April 8, 2010 - PEARL HARBOR (NNS) -- Pearl Harbor Naval Shipyard and Intermediate Maintenance Facility (PHNSY & IMF), a Naval Sea Systems Command (NAVSEA) field activity, dry docked USS Hawaii (SSN 776), March 30.
Hawaii is the first U.S. Pacific fleet Virginia-class submarine to go into dry dock at Pearl Harbor, one of NAVSEA's four public shipyards playing a major role in maintaining America's fleet. The ship will undergo routine inspection and maintenance in the shipyard until early May.
"The entire shipyard was very excited to dry dock USS Hawaii, and validate the hard work and dedication of the many people involved in this evolution," said Shipyard Commander Capt. Greg Thomas. "The successful execution was the fruit of their labor, earned from careful and relentless preparation."
The shipyard has been researching, planning and training for dry-docking evolutions since June 2008. Because Virginia-class submarines pose unique challenges that make docking the modern vessels more complicated than Los Angeles-class ships, the shipyard put together a special project team strictly dedicated to Hawaii's dry docking.
The project team underwent extensive preparations to safely and efficiently dry dock Hawaii. First, the shipyard conducted a realistic Virginia class mock docking availability in August 2008, followed by an evaluation session to capture lessons learned from the exercise. Several weeks prior to the docking, two all-trades conferences were held, instead of the usual single conference.

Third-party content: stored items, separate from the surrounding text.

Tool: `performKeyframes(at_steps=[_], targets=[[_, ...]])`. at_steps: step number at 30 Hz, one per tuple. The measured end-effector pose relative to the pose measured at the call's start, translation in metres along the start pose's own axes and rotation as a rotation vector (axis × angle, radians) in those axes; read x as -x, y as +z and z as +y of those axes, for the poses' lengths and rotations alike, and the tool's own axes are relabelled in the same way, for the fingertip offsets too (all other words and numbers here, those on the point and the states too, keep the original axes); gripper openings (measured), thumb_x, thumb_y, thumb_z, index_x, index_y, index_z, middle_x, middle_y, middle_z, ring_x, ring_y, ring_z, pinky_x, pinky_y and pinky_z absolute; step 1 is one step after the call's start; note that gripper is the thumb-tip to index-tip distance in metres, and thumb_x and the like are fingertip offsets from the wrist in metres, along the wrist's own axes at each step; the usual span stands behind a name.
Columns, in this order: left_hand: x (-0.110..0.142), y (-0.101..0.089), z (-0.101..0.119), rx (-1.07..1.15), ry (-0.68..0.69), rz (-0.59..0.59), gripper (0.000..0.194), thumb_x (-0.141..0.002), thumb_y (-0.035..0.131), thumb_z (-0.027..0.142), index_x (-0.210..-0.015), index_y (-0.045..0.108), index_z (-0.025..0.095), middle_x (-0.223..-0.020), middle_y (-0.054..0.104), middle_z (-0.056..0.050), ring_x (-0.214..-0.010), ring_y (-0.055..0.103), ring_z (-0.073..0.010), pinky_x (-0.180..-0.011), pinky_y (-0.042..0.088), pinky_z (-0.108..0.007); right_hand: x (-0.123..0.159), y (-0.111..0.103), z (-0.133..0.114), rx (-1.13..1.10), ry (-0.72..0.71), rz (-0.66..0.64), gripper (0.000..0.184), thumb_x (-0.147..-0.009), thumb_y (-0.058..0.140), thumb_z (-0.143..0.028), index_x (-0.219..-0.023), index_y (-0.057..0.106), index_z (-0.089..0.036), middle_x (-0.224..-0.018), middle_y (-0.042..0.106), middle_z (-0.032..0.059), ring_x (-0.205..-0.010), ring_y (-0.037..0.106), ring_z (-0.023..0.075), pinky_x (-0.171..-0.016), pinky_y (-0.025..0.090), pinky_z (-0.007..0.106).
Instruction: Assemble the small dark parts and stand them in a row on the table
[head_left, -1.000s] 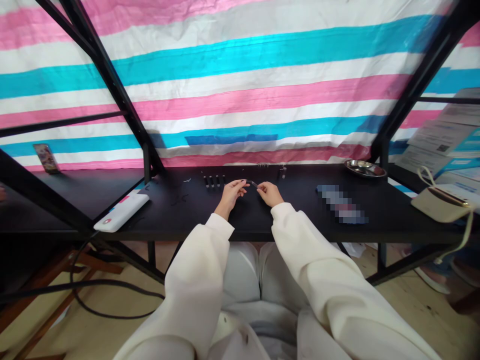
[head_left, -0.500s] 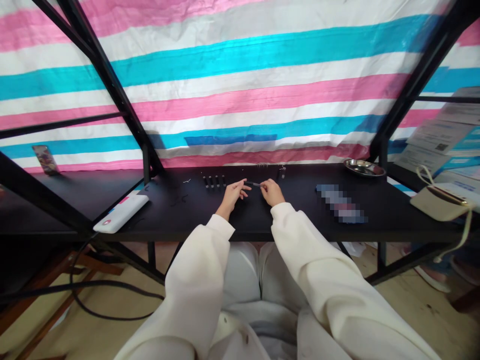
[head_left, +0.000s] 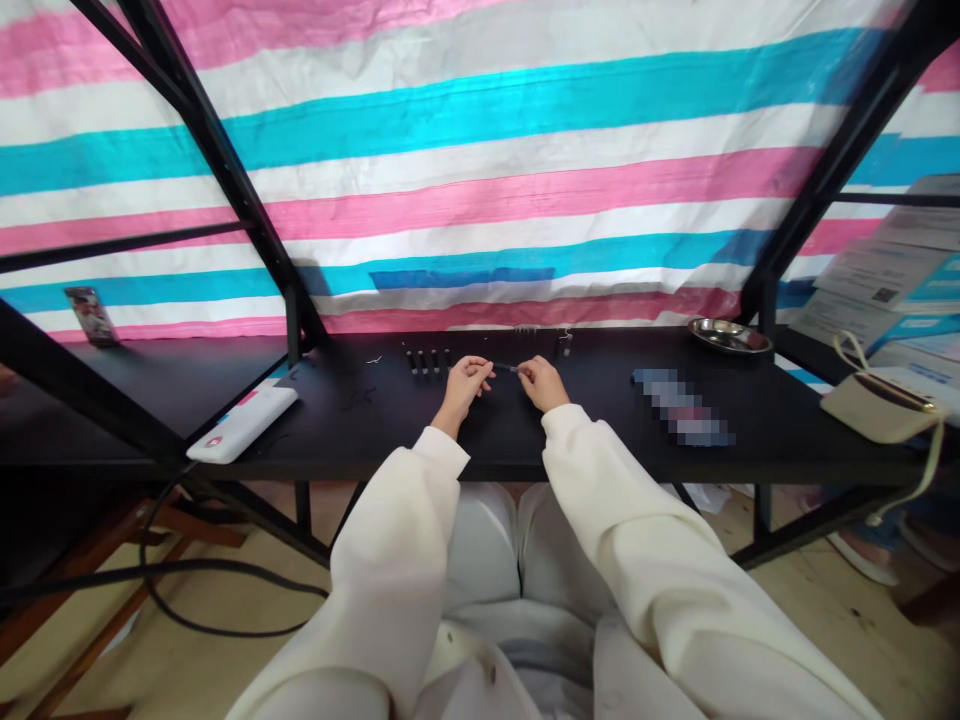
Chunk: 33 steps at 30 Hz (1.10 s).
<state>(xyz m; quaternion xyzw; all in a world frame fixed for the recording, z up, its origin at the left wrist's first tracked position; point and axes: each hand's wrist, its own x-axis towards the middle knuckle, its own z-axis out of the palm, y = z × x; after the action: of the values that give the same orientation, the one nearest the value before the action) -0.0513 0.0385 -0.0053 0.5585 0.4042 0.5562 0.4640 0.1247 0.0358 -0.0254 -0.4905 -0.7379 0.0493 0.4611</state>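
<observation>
A thin dark rod (head_left: 507,368), too small to name more exactly, spans the gap between my two hands above the black table. My right hand (head_left: 544,384) pinches its right end. At the other end, the thumb and fingertips of my left hand (head_left: 466,384) are closed together on its tip. Just left of my left hand, several short black cylinders (head_left: 423,362) with pale ends sit in a row. Beyond my right hand lie a few small dark and pale pieces (head_left: 564,346).
The black table (head_left: 600,420) carries a white power bank-like device (head_left: 244,427) at left. On the right are a metal dish (head_left: 729,336), a blurred-out flat object (head_left: 682,408) and a cream pouch (head_left: 879,404). Black frame posts flank a striped sheet (head_left: 510,200) behind.
My left hand's fingers, more spread before, have come together at the left end of the rod. The right hand keeps its pinch and has barely shifted.
</observation>
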Motion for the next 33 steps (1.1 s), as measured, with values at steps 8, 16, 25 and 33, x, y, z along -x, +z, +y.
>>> performKeyframes(at_steps=[8, 16, 25, 33], targets=[[0.0022, 0.0011, 0.0014, -0.049, -0.02, -0.07, 0.035, -0.063, 0.069, 0.042, -0.076, 0.057, 0.012, -0.066, 0.063, -0.005, -0.045, 0.049, -0.0067, -0.038, 0.031, -0.019, 0.0002, -0.0007, -0.003, -0.022, -0.009, -0.021, 0.016, -0.077, 0.049, -0.017, -0.086, 0.062, -0.017, -0.078, 0.053, 0.0042, -0.064, 0.051, 0.0135, -0.067, 0.043, 0.027], [0.001, 0.0001, -0.0009, -0.062, -0.003, -0.067, 0.034, -0.065, 0.067, 0.042, -0.077, 0.057, 0.012, -0.067, 0.063, -0.005, -0.045, 0.05, -0.007, -0.038, 0.031, -0.019, 0.0006, -0.0002, -0.0038, -0.051, -0.025, -0.023, 0.015, -0.075, 0.052, -0.018, -0.088, 0.061, -0.016, -0.077, 0.052, 0.0028, -0.062, 0.049, 0.012, -0.066, 0.043, 0.026], [0.0024, 0.0016, 0.0007, -0.047, 0.019, -0.022, 0.032, -0.068, 0.066, 0.04, -0.079, 0.053, 0.014, -0.066, 0.06, -0.002, -0.044, 0.049, -0.0055, -0.036, 0.029, -0.016, 0.0011, -0.0018, -0.0088, -0.08, -0.037, -0.027, 0.014, -0.077, 0.051, -0.021, -0.087, 0.061, -0.017, -0.077, 0.052, 0.003, -0.062, 0.049, 0.012, -0.066, 0.043, 0.026], [0.0017, 0.0011, -0.0006, -0.09, 0.001, -0.061, 0.032, -0.068, 0.065, 0.042, -0.078, 0.056, 0.013, -0.064, 0.061, -0.003, -0.043, 0.049, -0.006, -0.036, 0.03, -0.017, 0.0007, -0.0013, -0.0064, -0.078, -0.031, -0.018, 0.019, -0.074, 0.052, -0.021, -0.091, 0.06, -0.017, -0.074, 0.051, 0.0018, -0.061, 0.048, 0.0125, -0.065, 0.043, 0.027]])
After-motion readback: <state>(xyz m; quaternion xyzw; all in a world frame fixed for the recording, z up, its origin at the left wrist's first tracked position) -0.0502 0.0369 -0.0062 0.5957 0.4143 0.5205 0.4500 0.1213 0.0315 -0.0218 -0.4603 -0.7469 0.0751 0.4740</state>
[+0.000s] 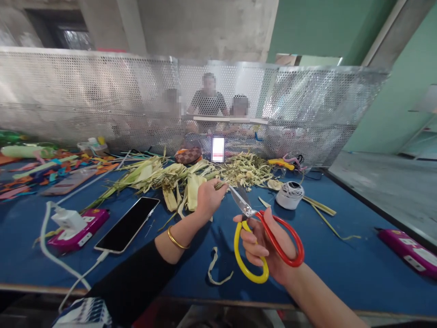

"The extra pre-trades conference was an above-and-beyond effort put forth for Virginia-class docking," said Cmdr. Leonard Laforteza, PHNSY & IMF's Virginia-class program manager. "It was important to address all the potential issues."
Dry docking Hawaii also provided a model for future repair work in the shipyard on Virginia-class submarines.
Hawaii, which arrived at Pearl Harbor last July, is the first submarine to be homeported in Pearl Harbor, and the first commissioned U.S. Navy vessel to bear the name of the Aloha State. Hawaii represents the very latest in submarine technology and capability, featuring an advanced combat control system; sensors; improved surveillance, reconnaissance capabilities; and special operations forces capabilities.